▶ Prompt
Scan the material for the word "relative", then return every line where it appears.

Start of Data provided

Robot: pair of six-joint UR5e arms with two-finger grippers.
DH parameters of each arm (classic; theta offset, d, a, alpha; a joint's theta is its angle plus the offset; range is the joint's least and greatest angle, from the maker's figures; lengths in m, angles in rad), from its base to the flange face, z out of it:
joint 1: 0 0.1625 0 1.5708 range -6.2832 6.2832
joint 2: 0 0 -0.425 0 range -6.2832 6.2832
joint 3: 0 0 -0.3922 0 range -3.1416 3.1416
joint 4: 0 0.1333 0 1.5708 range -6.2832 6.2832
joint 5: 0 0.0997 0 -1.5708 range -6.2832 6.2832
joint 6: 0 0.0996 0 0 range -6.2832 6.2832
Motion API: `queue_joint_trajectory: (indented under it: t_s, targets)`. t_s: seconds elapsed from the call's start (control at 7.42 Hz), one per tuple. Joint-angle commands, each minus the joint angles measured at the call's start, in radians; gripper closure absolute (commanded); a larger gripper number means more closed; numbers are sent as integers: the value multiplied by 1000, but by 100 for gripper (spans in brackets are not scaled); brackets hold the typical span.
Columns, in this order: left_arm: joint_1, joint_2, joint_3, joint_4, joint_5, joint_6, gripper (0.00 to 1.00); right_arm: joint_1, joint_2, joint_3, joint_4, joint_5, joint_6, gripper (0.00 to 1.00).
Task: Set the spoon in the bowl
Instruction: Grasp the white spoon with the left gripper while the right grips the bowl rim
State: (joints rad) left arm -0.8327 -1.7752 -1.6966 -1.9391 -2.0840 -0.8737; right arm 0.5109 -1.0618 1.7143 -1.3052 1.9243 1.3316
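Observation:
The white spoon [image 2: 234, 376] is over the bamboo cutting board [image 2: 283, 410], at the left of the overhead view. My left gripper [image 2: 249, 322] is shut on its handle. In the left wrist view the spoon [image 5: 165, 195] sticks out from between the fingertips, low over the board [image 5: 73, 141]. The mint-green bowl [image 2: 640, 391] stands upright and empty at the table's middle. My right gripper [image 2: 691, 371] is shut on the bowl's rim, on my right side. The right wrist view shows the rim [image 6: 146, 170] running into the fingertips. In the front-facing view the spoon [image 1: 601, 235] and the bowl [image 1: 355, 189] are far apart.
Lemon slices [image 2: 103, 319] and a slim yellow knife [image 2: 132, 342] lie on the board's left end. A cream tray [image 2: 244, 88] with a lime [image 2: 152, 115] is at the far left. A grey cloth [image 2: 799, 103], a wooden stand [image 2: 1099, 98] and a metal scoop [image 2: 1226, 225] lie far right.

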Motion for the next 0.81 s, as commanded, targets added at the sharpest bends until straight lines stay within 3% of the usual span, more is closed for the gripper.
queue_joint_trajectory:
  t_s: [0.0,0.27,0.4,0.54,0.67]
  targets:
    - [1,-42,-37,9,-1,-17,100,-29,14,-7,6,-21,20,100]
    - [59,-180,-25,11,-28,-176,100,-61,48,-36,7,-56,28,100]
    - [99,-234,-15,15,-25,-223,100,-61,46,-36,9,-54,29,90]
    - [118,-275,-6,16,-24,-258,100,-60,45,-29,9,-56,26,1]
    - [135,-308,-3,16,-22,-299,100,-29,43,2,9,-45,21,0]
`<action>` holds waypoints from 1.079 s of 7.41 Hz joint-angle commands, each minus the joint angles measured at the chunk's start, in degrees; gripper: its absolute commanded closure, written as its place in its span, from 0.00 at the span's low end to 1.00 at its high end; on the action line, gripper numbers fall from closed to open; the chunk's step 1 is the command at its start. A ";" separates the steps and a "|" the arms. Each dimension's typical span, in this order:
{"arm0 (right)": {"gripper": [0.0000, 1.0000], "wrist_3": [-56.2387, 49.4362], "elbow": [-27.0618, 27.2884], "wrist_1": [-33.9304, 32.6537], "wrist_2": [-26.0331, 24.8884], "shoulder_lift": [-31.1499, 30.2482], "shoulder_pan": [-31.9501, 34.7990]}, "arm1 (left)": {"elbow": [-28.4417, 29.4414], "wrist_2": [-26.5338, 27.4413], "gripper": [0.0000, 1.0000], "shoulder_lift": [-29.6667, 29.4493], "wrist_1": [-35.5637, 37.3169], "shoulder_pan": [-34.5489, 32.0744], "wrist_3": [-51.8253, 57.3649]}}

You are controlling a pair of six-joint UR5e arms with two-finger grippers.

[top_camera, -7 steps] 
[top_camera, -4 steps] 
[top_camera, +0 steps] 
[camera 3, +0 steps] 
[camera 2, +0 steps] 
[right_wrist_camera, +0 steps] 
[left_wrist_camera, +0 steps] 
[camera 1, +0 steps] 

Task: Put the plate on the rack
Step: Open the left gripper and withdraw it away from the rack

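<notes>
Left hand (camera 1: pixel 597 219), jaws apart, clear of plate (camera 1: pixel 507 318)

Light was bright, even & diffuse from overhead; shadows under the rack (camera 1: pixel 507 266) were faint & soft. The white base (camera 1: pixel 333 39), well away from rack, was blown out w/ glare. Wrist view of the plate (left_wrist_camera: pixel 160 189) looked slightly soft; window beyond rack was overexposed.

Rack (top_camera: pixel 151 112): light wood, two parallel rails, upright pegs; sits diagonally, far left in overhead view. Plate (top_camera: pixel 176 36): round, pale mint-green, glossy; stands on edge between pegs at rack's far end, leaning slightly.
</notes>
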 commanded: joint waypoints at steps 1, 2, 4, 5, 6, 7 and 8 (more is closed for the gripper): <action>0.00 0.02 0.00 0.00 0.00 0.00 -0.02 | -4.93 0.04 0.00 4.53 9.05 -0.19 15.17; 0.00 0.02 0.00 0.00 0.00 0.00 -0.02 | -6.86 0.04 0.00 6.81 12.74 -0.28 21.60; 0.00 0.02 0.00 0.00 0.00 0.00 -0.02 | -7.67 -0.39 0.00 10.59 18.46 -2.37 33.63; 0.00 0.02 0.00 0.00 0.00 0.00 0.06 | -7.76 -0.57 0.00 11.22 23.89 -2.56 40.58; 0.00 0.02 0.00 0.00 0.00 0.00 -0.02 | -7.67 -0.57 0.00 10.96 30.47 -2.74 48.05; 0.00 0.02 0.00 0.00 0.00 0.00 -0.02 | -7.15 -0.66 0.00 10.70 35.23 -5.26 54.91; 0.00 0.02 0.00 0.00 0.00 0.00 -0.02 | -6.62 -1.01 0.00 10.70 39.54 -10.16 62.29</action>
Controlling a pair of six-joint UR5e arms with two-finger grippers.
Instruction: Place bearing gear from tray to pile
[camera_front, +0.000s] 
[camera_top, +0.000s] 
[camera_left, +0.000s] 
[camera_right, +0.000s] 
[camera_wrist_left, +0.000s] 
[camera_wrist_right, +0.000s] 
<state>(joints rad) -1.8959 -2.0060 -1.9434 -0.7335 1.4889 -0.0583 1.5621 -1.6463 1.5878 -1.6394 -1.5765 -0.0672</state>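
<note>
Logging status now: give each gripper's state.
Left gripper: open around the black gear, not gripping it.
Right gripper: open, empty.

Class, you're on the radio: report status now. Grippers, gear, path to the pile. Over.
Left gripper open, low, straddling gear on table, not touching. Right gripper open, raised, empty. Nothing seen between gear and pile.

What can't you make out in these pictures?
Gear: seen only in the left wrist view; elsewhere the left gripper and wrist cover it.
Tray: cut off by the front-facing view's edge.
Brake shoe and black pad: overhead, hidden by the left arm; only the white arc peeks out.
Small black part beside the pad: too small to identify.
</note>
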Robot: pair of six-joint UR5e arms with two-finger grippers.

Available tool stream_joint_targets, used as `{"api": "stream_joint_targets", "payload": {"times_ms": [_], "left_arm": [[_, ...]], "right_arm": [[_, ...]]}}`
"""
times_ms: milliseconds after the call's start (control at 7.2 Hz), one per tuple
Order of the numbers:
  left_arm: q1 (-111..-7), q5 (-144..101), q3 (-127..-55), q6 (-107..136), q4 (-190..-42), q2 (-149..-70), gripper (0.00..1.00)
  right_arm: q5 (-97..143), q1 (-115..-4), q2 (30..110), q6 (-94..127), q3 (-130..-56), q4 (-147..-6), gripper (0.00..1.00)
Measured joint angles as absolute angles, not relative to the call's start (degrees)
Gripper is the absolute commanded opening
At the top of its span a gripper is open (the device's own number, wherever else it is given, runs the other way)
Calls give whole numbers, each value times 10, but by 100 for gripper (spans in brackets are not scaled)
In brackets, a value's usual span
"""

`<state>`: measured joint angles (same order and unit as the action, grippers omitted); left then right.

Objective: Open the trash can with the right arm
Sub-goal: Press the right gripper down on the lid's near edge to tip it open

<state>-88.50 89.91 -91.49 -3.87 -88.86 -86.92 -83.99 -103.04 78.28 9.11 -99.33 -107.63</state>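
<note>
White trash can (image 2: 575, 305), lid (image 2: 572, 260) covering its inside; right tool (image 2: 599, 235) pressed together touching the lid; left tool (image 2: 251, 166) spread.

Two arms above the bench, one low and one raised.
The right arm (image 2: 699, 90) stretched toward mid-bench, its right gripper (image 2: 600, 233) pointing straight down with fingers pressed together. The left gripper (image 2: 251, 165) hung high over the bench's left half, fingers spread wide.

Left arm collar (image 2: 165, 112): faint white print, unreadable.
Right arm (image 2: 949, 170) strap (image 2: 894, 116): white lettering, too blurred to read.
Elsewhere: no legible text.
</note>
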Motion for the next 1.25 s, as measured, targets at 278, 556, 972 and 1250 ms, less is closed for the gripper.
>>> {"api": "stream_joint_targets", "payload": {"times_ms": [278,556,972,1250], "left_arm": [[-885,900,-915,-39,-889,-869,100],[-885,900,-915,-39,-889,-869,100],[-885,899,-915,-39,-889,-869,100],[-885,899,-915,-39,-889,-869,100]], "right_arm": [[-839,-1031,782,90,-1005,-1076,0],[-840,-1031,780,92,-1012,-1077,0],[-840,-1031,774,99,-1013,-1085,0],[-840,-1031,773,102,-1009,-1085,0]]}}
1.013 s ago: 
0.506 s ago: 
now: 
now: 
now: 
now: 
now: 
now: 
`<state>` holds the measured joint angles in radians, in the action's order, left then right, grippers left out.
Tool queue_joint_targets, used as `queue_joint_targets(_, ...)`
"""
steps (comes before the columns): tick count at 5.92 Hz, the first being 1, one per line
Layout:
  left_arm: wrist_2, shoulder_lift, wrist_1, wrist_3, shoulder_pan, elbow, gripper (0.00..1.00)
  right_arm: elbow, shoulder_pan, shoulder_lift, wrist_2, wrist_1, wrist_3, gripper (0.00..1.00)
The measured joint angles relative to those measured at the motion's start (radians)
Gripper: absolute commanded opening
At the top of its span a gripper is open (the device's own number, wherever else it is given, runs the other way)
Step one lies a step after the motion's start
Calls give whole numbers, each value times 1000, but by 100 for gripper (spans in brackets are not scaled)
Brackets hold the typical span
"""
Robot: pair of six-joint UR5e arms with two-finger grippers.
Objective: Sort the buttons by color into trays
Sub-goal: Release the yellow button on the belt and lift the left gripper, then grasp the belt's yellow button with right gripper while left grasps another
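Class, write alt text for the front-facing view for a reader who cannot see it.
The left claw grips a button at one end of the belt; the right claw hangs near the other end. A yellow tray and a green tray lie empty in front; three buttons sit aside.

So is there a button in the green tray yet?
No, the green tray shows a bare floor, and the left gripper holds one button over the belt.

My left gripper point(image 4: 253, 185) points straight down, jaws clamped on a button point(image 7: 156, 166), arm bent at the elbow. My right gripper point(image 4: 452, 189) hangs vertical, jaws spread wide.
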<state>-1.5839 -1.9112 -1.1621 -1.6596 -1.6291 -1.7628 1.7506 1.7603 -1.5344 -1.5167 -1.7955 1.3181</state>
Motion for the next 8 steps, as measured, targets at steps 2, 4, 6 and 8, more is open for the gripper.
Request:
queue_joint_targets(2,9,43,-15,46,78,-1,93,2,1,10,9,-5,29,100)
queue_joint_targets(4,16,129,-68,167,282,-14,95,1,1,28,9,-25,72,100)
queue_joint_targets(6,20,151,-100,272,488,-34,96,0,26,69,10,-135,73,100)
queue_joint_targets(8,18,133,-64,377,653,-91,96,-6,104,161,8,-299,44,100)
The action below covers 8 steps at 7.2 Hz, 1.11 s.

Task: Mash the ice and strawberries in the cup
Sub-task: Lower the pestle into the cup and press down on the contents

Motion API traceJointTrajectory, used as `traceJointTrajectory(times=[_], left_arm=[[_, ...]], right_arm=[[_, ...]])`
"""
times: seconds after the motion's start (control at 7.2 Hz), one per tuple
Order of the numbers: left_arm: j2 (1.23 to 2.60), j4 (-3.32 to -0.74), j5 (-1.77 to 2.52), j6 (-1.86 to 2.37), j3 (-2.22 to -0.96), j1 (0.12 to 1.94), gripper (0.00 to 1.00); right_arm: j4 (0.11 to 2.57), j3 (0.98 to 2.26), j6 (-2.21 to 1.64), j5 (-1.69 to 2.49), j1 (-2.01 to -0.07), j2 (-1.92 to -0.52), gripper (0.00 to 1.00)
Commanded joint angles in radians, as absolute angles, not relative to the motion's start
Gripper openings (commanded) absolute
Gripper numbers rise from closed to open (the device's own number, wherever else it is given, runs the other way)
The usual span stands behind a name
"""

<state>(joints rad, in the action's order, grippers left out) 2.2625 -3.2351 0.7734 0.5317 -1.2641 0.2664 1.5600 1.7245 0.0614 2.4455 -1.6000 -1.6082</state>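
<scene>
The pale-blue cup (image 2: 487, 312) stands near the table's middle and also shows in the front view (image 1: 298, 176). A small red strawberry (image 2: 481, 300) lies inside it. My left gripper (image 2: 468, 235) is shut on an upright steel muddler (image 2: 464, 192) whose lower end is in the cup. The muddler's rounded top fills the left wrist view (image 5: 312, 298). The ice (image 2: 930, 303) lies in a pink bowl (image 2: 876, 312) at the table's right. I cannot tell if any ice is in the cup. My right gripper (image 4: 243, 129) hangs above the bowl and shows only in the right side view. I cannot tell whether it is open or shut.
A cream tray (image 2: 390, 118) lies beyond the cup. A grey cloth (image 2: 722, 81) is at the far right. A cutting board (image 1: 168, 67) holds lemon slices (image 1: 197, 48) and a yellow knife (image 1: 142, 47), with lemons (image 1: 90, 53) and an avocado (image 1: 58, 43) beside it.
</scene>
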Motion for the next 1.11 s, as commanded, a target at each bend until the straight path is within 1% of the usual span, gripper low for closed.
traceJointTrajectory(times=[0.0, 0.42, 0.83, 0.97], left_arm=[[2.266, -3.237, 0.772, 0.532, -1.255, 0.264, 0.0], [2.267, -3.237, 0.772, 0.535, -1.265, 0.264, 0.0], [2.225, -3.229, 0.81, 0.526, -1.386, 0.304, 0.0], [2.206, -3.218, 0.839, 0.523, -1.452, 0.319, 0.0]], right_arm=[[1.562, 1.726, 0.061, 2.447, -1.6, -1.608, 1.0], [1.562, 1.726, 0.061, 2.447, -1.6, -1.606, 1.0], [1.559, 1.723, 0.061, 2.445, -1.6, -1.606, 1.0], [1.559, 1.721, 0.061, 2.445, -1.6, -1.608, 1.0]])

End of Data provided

▶ Output
Measured joint angles as absolute angles, not relative to the call's start (degrees)
The measured joint angles relative to those measured at the motion's start (radians)
Commanded joint angles in radians, as absolute angles, not relative to the motion's start

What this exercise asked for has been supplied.